Pendekar Gelandangan Karya Khu Lung di http://ceritasilat-novel.blogspot.com by Saiful Bahri Situbondo

   
"Cara yang bagaimanakah itu?"

   "Mengulur waktu!"

   Kemudian tambahnya lebih jauh.

   "Kita mempunyai ilmu silat, kitapun mempunyai uang, sebaliknya bagi mereka soal makanpun masih merupakan persoalan, apalagi setiap saat mereka harus waspada menghadapi kita. Di waktu malam mereka tentu tak dapat tidur nyenyak, maka jika kita mengulur waktu tiga sampai lima hari lagi, tanpa kita turun tanganpun, mereka bakal konyol dengan sendirinya"

   Toa-tauke tertawa tergelak, ditepuknya bahu orang itu keras-keras, kemudian pujinya.

   "Bocah muda, kau betul-betul hebat, tak heran kalau orang lain memanggilmu sebagai Tiok-yapcing"

   Tiok-yap-cing juga merupakan nama dari sejenis arak keras, jarang sekali ada orang yang bisa minum arak tersebut tanpa jatuh mabuk.

   Tiok-yap-cing juga merupakan nama dari sejenis ular beracun, racunnya jahat sekali dan tiada tandingannya di kolong langit.

   Tiba-tiba Toa-tauke bertanya.

   "Sekalipun kita tidak pergi mencarinya, bagaimana seandainya dia yang datang mencari kita?"

   "Bila seseorang hendak mencari orang lain untuk beradu jiwa, mungkinkah dia akan membawa seorang laki-laki dungu yang sedang terluka parah serta seorang lonte busuk yang hanya bisa menjajakan tubuhnya?"

   "Tidak mungkin"

   "Maka dari itu, apabila dia akan keluar untuk mencari kita, berarti orang Biau itu pasti akan ditinggalkan dengan begitu saja"

   "Tapi dia toh bisa menyembunyikan mereka?"

   "Semua orang dalam kota adalah orang-orang kita, lagi pula aku telah memasang mata-mata di sekitar rumahnya, dapatkah ia membawa mereka pergi menyembunyikan diri?"

   "Heeeehh.....heeehhhh......heeehhhhh......kecuali mereka dapat seperti cacing-cacing yang bisa menerobos masuk ke dalam tanah", kata Toa-tauke sambil tertawa dingin.

   "Kali ini A-kit bersedia mengadu jiwa lantaran dia memikirkan nasib kedua orang bersaudara itu, andaikata mereka berdua sampai terjatuh di tangan kita, bukankah A-kit secara otomatis akan berada pula dalam cengkeraman toa-tauke?"

   Mendengar perkataan itu, toa-tauke segera mendongakkan kepalanya dan tertawa terbahakbahak.

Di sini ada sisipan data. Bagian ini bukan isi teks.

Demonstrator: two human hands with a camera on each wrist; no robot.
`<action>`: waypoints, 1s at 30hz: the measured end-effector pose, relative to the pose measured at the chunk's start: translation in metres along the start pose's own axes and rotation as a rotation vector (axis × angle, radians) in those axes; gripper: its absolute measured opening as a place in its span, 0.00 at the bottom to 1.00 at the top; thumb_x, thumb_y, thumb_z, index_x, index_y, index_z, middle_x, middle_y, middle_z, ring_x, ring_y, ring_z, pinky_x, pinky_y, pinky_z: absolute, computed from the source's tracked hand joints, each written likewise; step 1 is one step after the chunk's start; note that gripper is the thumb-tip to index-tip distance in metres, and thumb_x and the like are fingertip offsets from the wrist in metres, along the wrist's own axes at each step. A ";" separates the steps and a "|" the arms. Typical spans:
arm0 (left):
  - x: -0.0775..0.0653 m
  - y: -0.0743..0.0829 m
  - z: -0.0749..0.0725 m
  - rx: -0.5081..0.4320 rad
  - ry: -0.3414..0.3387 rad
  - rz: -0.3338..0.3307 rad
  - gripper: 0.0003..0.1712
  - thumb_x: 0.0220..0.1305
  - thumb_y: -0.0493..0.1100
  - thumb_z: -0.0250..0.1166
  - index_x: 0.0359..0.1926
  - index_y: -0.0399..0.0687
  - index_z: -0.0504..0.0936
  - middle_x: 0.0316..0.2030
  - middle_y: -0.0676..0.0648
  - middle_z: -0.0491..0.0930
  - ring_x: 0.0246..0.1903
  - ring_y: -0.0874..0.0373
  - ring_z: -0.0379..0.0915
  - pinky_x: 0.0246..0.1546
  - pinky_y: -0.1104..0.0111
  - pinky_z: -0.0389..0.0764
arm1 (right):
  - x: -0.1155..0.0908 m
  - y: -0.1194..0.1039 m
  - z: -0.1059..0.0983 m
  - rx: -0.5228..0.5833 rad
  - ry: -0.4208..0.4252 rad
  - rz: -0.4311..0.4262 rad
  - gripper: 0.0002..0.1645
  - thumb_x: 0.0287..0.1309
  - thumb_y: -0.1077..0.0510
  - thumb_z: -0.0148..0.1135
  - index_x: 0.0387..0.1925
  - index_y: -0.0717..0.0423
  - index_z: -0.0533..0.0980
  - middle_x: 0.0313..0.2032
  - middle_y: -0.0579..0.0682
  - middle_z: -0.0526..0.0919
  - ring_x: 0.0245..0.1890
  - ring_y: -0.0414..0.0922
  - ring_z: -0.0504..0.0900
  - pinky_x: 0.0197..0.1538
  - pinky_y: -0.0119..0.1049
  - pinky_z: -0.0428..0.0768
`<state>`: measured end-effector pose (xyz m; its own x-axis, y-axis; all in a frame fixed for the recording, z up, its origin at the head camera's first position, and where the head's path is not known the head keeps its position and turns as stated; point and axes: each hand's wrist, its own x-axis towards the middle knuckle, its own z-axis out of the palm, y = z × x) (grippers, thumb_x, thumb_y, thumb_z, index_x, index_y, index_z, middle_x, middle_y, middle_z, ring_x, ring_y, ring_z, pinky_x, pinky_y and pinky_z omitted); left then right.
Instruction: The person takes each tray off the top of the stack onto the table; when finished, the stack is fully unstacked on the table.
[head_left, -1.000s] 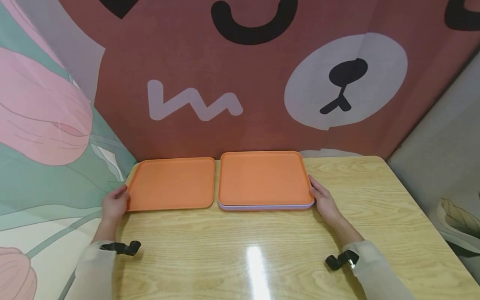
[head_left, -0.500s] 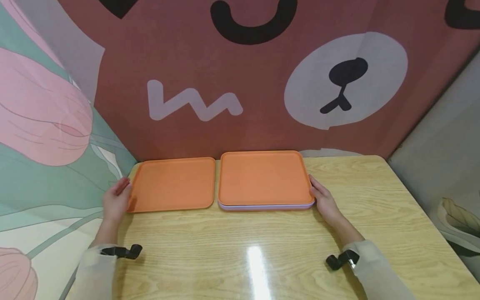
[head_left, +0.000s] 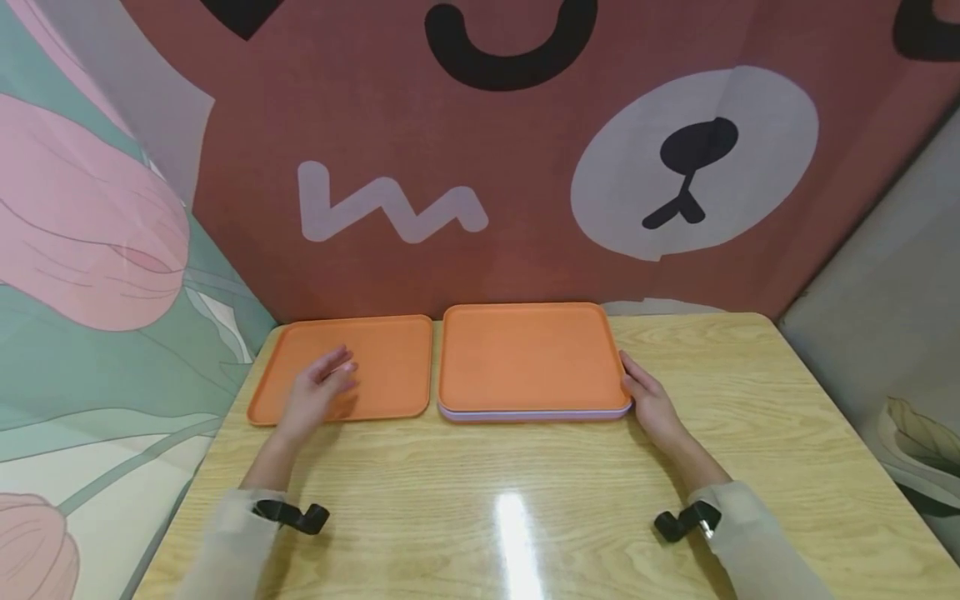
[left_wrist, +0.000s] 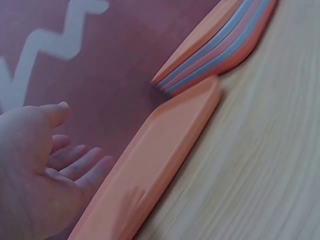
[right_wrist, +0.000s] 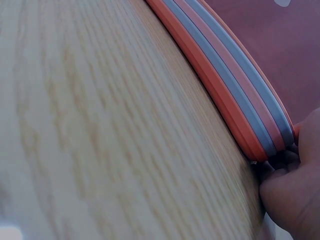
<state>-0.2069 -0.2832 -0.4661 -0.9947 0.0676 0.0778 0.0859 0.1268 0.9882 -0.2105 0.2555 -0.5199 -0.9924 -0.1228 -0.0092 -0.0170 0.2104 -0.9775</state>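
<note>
A single orange tray lies flat at the table's back left. My left hand hovers over it, fingers loosely bent and apart, holding nothing; the left wrist view shows the hand above the tray. To the right of it sits a stack of trays, orange on top. Its side shows grey-blue, pink and orange layers in the right wrist view. My right hand grips the stack's right edge, with its fingers partly hidden under the corner of the stack.
The wood-grain table reaches back to a wall cloth printed with a bear face. A flower-printed cloth runs along the left side. A narrow gap separates the single tray from the stack.
My left hand has left the single tray's left edge and moved right, over the tray. The right hand stays at the stack's edge, and the stack has not visibly moved.
</note>
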 end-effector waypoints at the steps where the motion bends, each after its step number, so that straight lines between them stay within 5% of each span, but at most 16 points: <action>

   "Haaaahhhh...........haaaahhhh.....haaahhhhh......bagus, bagus sekali, kalau begitu mari kita minum arak menikmati bunga di sini sambil menunggu mereka datang menghantar kematiannya"

   Tiok-yap-cing tersenyum.

   "Aku jamin tak sampai tiga hari, mereka pasti sudah tiba di sini"

   Senja telah menjelang tiba.

   Baru saja si Boneka mengambil semangkuk kuah daging, air matanya setitik demi setitik telah jatuh berlinang.

   Kuah daging tak akan membuat orang mengucurkan air mata, yang membuat air matanya berlinang adalah orang yang membeli daging itu serta memasak kuah tersebut.

   Kini kuah dagingnya masih utuh, tapi orangnya sudah dikubur dalam tanah.

   Siapakah yang akan tega makan kuah daging tersebut? Tetapi dia harus menyuruh mereka makan kuah daging itu, sebab mereka membutuhkan tenaga, orang yang lapar tak mungkin punya tenaga.

   Setelah membesut air matanya, ia membawa dua mangkuk kuah daging dan dua biji bakpao kering itu keluar dari dalam dapur.

   A-kit masih tetap duduk di sudut ruangan, di tempat yang remang-remang.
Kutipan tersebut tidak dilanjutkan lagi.